» Task:
Since only part of the material below is wanted, output exactly the lines from the one with "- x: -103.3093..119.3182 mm" up to and including the one with "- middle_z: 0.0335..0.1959".

» Records:

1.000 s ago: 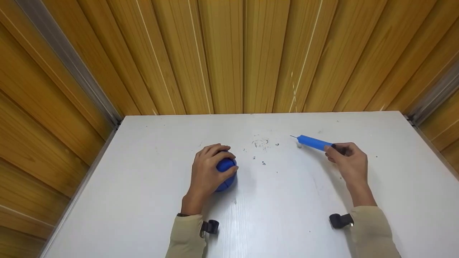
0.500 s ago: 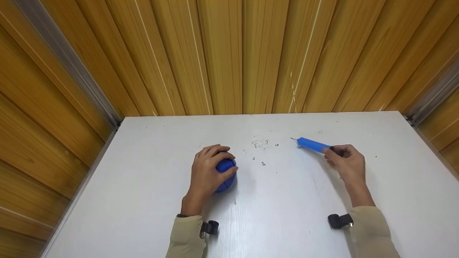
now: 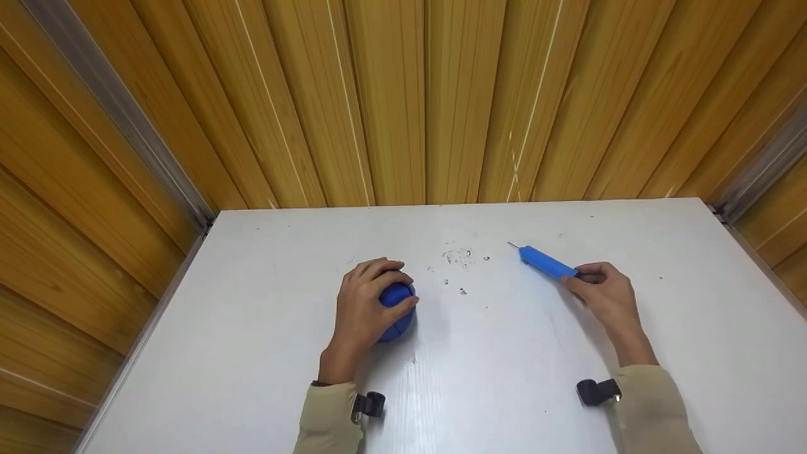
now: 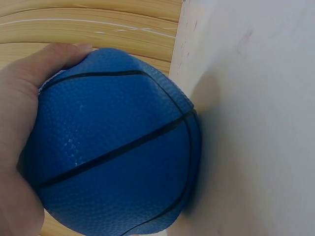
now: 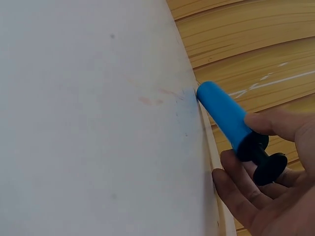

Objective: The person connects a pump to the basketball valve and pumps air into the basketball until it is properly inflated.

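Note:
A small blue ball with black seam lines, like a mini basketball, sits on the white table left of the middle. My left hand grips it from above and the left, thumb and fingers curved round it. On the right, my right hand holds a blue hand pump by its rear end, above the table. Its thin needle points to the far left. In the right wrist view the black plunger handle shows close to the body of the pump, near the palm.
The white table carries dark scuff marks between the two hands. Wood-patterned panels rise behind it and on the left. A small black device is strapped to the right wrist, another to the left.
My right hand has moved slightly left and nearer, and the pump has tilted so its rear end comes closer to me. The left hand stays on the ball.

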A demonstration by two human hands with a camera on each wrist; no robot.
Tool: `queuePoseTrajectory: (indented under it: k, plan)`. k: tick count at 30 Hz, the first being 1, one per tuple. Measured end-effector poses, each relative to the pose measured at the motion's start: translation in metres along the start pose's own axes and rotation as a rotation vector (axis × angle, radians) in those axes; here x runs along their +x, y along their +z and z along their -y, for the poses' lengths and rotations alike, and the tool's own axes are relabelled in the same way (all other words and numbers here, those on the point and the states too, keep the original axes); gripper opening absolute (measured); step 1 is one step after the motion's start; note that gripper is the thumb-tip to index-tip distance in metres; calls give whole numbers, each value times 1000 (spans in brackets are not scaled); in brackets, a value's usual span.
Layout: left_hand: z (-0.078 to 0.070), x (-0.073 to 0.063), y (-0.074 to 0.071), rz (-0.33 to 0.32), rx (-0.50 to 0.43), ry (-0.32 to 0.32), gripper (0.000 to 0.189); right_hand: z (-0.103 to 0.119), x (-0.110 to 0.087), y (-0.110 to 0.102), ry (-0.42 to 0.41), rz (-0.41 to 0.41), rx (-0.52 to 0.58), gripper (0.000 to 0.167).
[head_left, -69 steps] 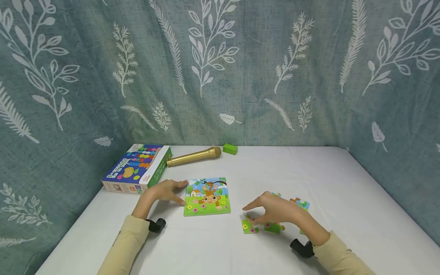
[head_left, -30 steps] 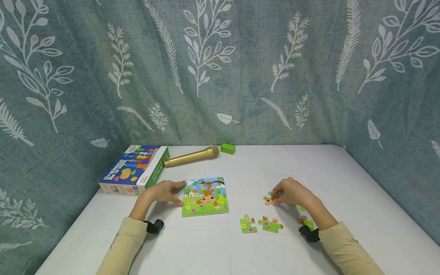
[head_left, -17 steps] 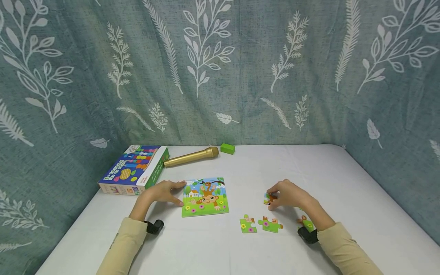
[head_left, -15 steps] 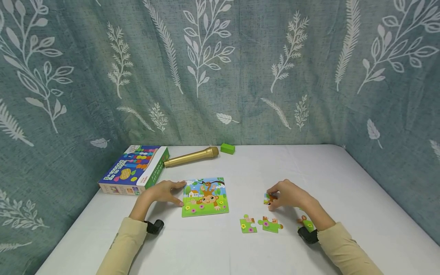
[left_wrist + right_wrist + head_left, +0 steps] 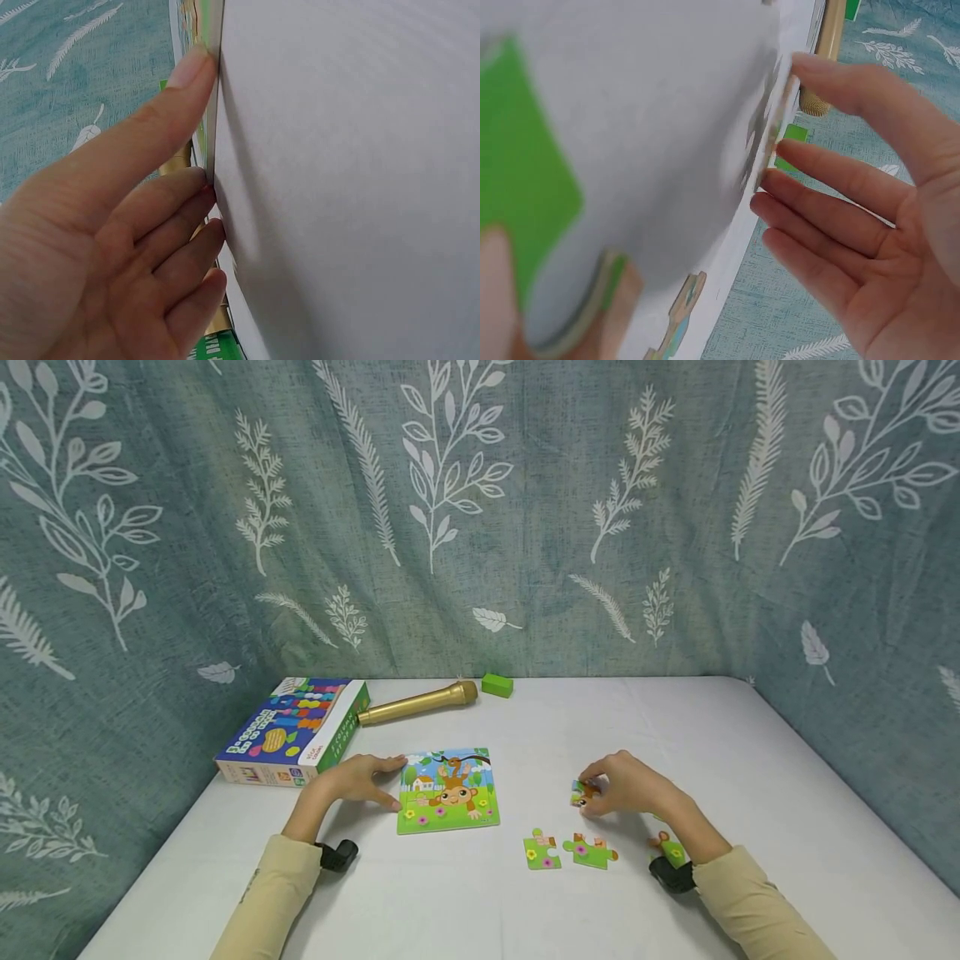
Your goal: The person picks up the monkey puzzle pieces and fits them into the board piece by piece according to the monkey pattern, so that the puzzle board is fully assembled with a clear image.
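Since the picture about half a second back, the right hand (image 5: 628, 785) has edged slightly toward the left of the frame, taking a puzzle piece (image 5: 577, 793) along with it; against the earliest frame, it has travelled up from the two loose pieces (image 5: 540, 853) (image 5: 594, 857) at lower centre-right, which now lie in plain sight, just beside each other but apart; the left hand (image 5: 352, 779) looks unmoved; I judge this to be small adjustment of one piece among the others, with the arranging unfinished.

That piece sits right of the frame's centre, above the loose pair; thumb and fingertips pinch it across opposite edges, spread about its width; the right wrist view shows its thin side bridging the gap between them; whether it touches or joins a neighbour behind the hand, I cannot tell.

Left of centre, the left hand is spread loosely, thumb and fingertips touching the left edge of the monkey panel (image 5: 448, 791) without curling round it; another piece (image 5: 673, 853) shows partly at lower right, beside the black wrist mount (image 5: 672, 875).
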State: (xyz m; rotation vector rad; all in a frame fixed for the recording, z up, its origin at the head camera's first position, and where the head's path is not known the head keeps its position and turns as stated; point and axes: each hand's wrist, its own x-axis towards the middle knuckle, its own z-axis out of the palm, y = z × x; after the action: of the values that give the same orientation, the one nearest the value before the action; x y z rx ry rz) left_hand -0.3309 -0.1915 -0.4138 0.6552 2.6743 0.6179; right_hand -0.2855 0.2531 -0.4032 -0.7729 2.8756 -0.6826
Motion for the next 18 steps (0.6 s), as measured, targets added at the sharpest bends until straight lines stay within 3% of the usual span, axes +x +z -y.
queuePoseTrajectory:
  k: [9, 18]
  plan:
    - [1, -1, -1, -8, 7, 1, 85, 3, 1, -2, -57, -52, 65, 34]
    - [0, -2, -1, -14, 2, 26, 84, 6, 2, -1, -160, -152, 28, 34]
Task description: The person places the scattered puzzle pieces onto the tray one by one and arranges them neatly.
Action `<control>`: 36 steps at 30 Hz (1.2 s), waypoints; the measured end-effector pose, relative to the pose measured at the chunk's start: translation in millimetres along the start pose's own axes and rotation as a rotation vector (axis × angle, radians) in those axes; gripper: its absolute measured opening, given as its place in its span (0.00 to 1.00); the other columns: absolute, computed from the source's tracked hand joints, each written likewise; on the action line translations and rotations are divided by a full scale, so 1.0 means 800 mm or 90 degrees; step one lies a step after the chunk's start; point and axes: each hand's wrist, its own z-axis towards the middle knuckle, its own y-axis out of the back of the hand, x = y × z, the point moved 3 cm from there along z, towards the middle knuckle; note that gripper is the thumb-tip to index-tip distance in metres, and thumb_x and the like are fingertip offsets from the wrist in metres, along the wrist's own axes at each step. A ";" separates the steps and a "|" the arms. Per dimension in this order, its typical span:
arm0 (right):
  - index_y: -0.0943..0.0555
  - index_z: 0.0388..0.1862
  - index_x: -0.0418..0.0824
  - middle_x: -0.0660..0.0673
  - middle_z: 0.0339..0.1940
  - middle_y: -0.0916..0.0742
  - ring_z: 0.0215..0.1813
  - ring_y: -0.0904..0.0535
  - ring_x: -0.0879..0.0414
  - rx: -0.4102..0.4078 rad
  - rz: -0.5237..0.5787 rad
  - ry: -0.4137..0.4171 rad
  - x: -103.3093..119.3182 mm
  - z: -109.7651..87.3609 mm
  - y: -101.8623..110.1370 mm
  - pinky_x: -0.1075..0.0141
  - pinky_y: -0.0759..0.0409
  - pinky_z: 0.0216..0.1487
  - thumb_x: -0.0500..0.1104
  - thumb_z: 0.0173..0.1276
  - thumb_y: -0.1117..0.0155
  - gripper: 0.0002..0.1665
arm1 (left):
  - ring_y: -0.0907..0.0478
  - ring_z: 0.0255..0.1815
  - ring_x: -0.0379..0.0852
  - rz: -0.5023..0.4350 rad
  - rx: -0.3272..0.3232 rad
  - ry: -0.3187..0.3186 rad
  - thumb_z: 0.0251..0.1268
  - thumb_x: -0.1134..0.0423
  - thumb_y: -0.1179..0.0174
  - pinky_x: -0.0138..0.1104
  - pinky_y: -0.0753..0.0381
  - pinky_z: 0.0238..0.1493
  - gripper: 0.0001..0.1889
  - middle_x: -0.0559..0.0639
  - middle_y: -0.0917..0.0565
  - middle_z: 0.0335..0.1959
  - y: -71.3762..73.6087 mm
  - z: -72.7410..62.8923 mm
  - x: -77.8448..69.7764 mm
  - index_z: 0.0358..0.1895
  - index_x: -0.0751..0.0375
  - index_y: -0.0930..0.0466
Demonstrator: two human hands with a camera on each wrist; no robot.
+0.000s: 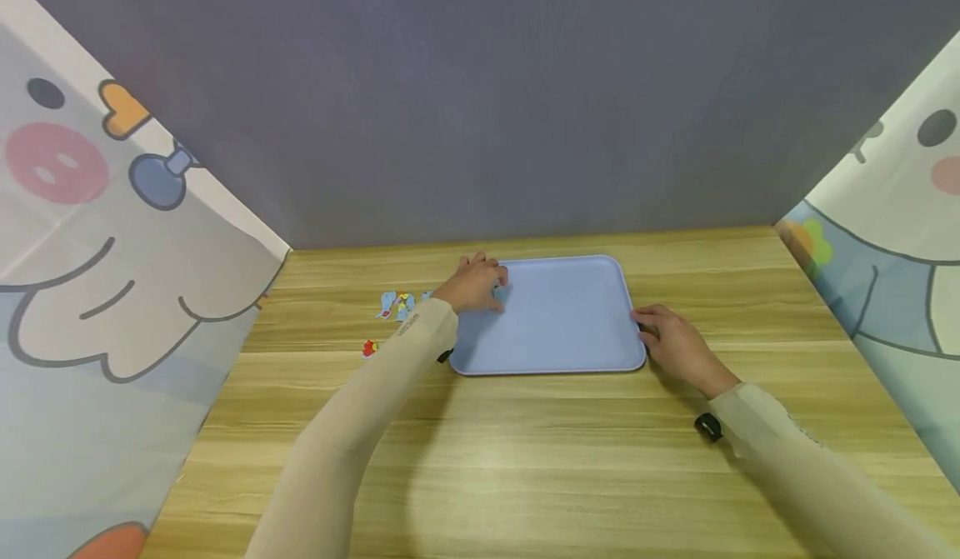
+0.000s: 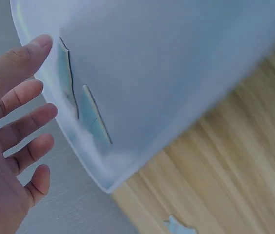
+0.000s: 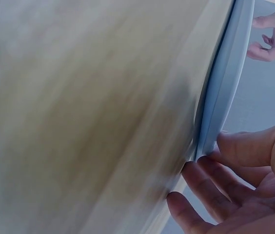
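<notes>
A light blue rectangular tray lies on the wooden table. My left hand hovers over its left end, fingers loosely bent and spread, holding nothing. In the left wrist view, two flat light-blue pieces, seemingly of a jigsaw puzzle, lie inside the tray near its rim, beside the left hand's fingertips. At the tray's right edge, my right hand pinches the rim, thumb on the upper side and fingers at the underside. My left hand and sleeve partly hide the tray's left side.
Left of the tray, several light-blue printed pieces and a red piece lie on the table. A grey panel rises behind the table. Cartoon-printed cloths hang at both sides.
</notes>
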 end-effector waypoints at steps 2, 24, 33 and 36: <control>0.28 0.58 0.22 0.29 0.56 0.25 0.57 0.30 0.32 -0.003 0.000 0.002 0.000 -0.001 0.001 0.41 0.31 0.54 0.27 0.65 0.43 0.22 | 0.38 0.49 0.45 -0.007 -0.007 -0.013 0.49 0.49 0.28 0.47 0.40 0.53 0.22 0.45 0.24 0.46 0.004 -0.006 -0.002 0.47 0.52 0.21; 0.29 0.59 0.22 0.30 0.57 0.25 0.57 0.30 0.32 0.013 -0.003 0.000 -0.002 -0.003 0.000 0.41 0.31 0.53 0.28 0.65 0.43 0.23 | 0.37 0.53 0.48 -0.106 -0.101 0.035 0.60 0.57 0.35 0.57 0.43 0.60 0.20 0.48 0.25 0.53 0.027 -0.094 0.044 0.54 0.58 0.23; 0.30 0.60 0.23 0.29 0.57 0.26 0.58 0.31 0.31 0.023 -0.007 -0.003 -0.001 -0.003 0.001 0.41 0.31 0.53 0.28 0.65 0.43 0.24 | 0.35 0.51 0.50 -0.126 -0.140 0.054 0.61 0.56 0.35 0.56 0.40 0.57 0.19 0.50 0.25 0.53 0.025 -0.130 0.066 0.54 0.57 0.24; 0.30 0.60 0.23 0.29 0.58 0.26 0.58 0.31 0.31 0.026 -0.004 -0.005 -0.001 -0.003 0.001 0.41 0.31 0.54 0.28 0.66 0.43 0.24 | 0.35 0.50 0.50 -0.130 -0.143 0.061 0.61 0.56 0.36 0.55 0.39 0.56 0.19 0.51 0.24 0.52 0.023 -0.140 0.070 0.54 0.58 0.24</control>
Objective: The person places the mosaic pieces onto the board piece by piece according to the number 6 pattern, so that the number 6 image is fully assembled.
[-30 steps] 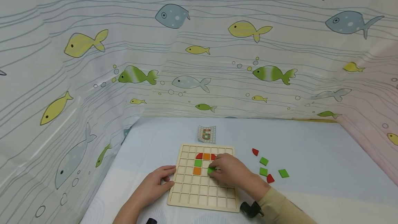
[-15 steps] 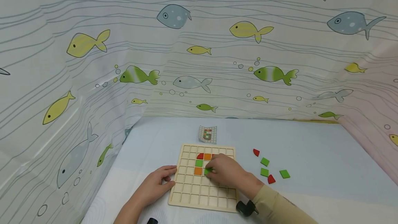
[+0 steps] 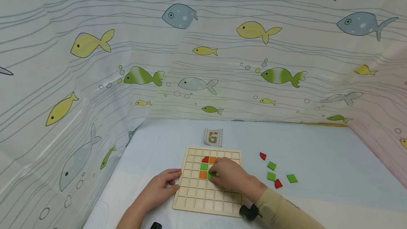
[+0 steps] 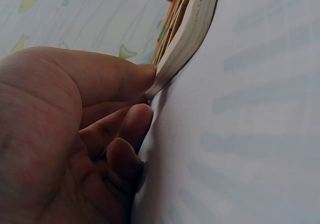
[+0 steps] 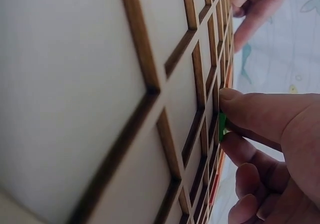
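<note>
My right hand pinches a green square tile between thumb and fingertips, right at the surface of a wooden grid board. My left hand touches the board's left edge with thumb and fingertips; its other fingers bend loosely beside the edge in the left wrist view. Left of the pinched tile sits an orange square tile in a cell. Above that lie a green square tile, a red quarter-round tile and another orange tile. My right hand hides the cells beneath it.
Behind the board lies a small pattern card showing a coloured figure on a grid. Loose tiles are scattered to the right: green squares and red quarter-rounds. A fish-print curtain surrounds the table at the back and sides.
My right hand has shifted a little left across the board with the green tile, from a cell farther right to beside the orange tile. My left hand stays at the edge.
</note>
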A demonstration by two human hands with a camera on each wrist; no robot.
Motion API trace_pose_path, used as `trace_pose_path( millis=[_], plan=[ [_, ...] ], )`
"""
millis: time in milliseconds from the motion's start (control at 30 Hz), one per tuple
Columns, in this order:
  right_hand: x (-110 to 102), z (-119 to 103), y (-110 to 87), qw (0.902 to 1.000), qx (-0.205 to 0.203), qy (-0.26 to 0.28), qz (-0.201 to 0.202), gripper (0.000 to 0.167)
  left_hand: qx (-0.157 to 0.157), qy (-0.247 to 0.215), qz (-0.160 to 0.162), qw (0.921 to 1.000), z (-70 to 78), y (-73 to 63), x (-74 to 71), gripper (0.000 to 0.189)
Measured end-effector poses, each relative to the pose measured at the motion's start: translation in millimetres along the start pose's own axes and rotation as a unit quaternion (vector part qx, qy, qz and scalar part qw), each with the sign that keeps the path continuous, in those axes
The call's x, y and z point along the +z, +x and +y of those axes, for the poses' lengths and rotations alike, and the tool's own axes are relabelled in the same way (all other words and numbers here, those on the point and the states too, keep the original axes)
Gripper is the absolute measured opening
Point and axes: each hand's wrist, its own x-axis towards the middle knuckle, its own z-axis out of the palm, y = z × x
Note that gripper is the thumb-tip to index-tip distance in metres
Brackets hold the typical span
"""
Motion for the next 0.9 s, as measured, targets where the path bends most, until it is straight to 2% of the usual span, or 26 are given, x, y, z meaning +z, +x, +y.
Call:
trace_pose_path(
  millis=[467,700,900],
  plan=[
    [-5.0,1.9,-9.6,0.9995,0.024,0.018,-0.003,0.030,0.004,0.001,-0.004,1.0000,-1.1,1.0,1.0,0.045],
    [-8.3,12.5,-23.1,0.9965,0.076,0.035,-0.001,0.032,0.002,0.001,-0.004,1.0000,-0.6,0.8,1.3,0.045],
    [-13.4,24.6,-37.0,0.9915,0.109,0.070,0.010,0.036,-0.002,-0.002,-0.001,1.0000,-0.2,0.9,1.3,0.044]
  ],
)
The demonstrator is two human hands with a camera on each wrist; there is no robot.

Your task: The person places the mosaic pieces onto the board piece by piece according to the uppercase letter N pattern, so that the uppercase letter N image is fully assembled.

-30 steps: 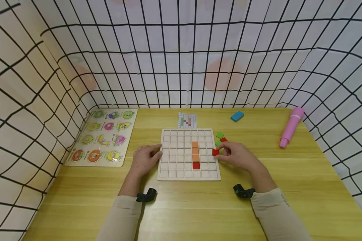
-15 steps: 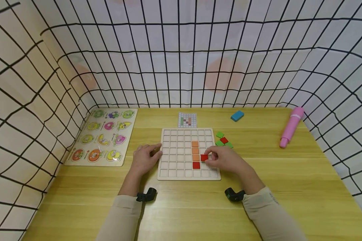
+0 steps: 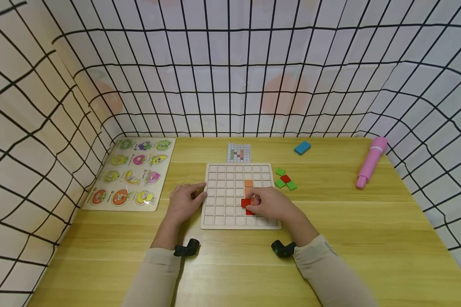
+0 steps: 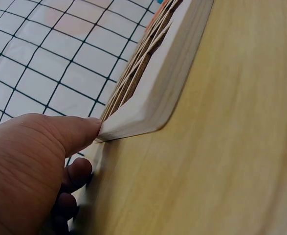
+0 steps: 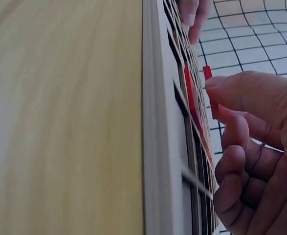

» Reply:
  - x: -103.3093..119.3182 mm
  - z: -109.7651..87.3609 mm
  - y: -101.8623..110.1370 mm
  - pinky_x: -0.1075..0.0141
  - pinky_y: -0.0759..0.0409
  - pinky_z: 0.0216..0.1487
  - thumb_x: -0.0500..0.1104
  - thumb_z: 0.0173..0.1276
  - thumb_y: -0.1117..0.0155
  - gripper: 0.0002..0.1665
arm1 (left):
  - ring_y: -0.0907..0.0478
  - ring_z: 0.0255..0.1815
  - ring_x: -0.0379..0.0852
  - rz: -0.5023..0.4350 rad
  - rx: -0.3272..0.3232 rad
  - ry: -0.3187..0.3186 rad
  - thumb_z: 0.0251..0.1268
  - thumb_x: -0.1134..0.0423
  - thumb_y: -0.1179..0.0174
  - pinky_x: -0.0138..0.1104
  - pinky_y: -0.0753..0.0381
  - pinky_z: 0.0238..0.1493
  - gripper: 0.0001..0.1889
  - middle_x: -0.0559..0.0639
  - middle_y: -0.0917..0.0565
  - middle_z: 0.0335..0.1959

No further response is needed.